Low leptin signaling will tell your body to store more fat, leading you to gain weight and eventually become obese. But leptin impacts much more than your weight.

During leptin-resistance, your brain is telling your body to eat more and store more fat, but there is a miscommunication about where to put all of the excess fat. Some of it will be stored in your abdomen and liver, which throws your liver’s function off-kilter and contributes to the breakdown of your muscle and bone -- causing weakness and osteoporosis.

As said by Dr. Ron Rosedale, MD, one of the leading experts on leptin:

“The communication and knowledge of where to put calcium is also disrupted. Calcium is deposited in your blood vessels instead of your bone, which contributes to osteoporosis while calcifying and hardening your arteries.”

So not only does eating a diet full of sugars and grains cause you to gain weight, but it can directly lead to increased problems with your bone health.
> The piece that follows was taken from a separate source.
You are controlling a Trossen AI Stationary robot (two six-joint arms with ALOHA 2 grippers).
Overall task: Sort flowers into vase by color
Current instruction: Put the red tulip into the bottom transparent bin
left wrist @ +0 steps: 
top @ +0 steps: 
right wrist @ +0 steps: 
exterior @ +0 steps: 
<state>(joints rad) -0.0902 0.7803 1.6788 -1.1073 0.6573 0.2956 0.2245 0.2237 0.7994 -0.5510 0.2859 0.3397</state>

How to Lose Weight and Strengthen Your Bones

You and your children alike can use the following tips to return to a healthy weight and support your bone health at the same time.
  • Increase your intake of omega-3 fats (from krill oil) while decreasing your intake of omega-6 fats (from vegetable oils). Too many omega-6 fats, and too few omega-3, has been linked to low bone density.
  • Make sure you’re getting enough vitamin K. It serves as the biological "glue" that helps plug the calcium into your bone matrix. Green leafy vegetables are excellent sources of vitamin K, but even better is natto, a fermented soy food that I personally eat nearly every day (it has the highest concentration of vitamin k in the human diet).